Physics: ball launch using gravity

[JoeXIII'007]

OK, before I get into what I'm looking for, here's my assignment:

I have to build a device that will launch a ball approximately 10 grams in weight to a 10 cm wide hoop 1 meter away and 1 meter high.

Now, what I really want to do is build a ramp system that will use gravity to accelerate the ball and then redirect its direction so that it will launch high and far enough to get into the hoop. In my thinking, if I build it just right, it should work 100% of the time.

Question is, how do I successfully transfer the vertical motion of the ball at start into horizontal and vertical motion good enough to get the ball into the hoop?

Thoughts?
Other suggestions are really welcome.

-Joe

[edit] in the case that this involves complex math and you must use it, I'm currently enrolled in a pre-calc class.

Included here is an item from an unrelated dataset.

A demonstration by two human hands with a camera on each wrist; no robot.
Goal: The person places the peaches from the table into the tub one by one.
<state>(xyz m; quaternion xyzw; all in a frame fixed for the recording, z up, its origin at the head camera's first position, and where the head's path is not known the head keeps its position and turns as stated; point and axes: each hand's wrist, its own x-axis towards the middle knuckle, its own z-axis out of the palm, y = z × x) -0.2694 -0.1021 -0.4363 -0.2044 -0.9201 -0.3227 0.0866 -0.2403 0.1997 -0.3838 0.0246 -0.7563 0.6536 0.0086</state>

So go for it. [/edit]

[David Brinza]

Using conservation of energy, you should be able to determine from what height you will need to start rolling the ball down a "ski jump" in order to achieve enough velocity to launch the ball at some angle to make it through the hoop. Don't forget to include the rotational energy of the ball in your calculation...

[Tom Bottiglieri]

Quote:

Originally Posted by David Brinza

Using conservation of energy, you should be able to determine from what height you will need to start rolling the ball down a "ski jump" in order to achieve enough velocity to launch the ball at some angle to make it through the hoop. Don't forget to include the rotational energy of the ball in your calculation...

As David said...

Total energy is a system is constant.

Code:

Potential Energy (U)  = (mass) * (height) * (acceleration of gravity)
Linear Kinetic Energy (T) = 1/2 * (mass) * (velocity ^ 2)
Rotational Kinetic Energy (KR) = 1/2 * (moment of inertia) * (velocity ^ 2)

I for a sphere: 2/5 * Mass * Radius^2

EA = EB (E is total energy, A and B are arbitrary points in time.)

E = T + U + KR

So what I would do first is a simple kinematics/projectile motion problem (there might be some handy tools in the white paper section ) to find what velocity is needed on the launch. (In this case, you would arbitrarily chose the angle theta of the launch. I would chose 45 degrees.)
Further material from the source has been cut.